For instance, at January's conference meeting in Washington, Veolia footed the bill for mayors to film video presentations to be available at the U.S. Mayors Web site. The program was an extension of the "Meet the Mayors" database long-sponsored by Veolia and prominently featured in the upper right corner of the homepage.

And the schmoozing, apparently, works. Atlanta entered into a private water contract during the administration of then-mayor Bill Campbell, a former conference committee chair and key voice on behalf of the organization's congressional lobbying efforts. New Orleans began spending money on a privatization process under the administration of then-mayor Marc Morial, a former conference president. Stockton, Calif., privatized its water system under Mayor Gary Podesto, a prominent member of the conference's industry-sponsored "Urban Water Council" who credits the conference for turning him on to the wonders of water privatization.

But while schmooze works, privatization hasn't.

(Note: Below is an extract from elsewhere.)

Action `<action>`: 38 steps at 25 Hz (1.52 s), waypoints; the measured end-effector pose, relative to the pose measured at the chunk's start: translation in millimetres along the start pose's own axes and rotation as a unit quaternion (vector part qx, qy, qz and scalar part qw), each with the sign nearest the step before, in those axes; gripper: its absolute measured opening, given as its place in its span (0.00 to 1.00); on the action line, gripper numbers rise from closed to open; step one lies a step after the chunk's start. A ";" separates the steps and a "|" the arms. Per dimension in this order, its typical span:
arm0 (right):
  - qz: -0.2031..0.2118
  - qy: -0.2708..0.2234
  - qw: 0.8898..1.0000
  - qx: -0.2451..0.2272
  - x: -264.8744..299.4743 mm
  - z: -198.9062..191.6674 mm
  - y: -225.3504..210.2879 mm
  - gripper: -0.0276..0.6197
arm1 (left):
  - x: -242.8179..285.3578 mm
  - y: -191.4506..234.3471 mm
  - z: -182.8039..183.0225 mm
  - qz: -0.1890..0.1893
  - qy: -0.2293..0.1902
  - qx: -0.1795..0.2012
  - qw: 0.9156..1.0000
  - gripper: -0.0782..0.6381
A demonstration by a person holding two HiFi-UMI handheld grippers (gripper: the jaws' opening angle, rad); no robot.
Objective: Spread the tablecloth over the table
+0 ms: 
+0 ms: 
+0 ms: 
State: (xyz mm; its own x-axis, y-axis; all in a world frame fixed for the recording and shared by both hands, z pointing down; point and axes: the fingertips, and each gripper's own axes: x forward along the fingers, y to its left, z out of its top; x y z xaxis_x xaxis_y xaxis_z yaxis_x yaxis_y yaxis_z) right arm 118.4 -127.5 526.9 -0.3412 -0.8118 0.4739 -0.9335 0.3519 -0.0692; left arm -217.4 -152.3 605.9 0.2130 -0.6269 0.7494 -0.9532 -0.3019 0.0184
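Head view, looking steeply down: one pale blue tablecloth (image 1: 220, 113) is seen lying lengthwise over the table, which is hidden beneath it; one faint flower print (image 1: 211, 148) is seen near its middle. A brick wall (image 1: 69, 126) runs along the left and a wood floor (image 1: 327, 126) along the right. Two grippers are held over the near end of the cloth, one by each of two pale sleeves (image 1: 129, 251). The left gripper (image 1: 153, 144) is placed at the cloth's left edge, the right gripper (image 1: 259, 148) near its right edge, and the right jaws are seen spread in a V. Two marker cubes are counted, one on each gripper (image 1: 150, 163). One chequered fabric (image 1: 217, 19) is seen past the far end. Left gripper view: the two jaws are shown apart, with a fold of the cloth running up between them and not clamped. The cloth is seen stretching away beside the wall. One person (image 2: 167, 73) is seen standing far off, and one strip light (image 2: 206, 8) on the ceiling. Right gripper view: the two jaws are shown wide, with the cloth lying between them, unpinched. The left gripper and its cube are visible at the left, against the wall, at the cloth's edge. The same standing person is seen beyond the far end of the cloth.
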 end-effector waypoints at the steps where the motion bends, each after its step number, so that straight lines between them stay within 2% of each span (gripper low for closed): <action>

Atlanta got out of its contract four years into a 20-year pact when it became clear that the private company could deliver brown water but not the promised financial savings. New Orleans has dropped $6 million in six years, only to learn that it's still impossible to tell if privatization will save any money, and the privatization process has stalled. Stockton officials sidestepped a public referendum and rammed privatization down the throats of an unwilling citizenry, only to have it thrown out in court for failing to account for environmental impacts of the deal.

Coming up empty in big cities and larger towns, the water privateers are now heading for smaller communities, like the Village of Hempstead, N.Y. If cities such as New Orleans and Atlanta have trouble obtaining credible, timely information from these companies and holding them accountable, it's frightening to think about how corporations might run roughshod over small towns. Oh, the mayor of Hempstead Village, by the way, is the current president of the U.S. Conference of Mayors.

The conference does some decent work -- a couple years ago, at the height of the congressional fight over White House designation of Yucca Mountain as the planet's one and only nuke dump, it adopted a resolution opposing nuclear waste transportation.

But the conference has also been infiltrated by corporations who actually work against the interests of the nation's cities: the big water corporations want Congress to make it harder for cities to get federal water infrastructure assistance, in an effort to put even more financial pressure on cash-strapped cities so they'll be forced to scramble for wild-eyed solutions like privatization.

So perhaps Las Vegans have a beef with Oscar after all. The next time he attends a conference meeting, instead of shilling for his kid he should make himself useful and ask his colleagues from around the country what the hell they think they're doing sucking up to companies that want to control people's water and turn it into a profit stream. Oscar's a persuasive guy. Maybe he can help stop the corporate water privatization push before it comes to a town near you.

Henderson resident Hugh Jackson is a researcher and policy analyst for the consumer advocacy group Public Citizen.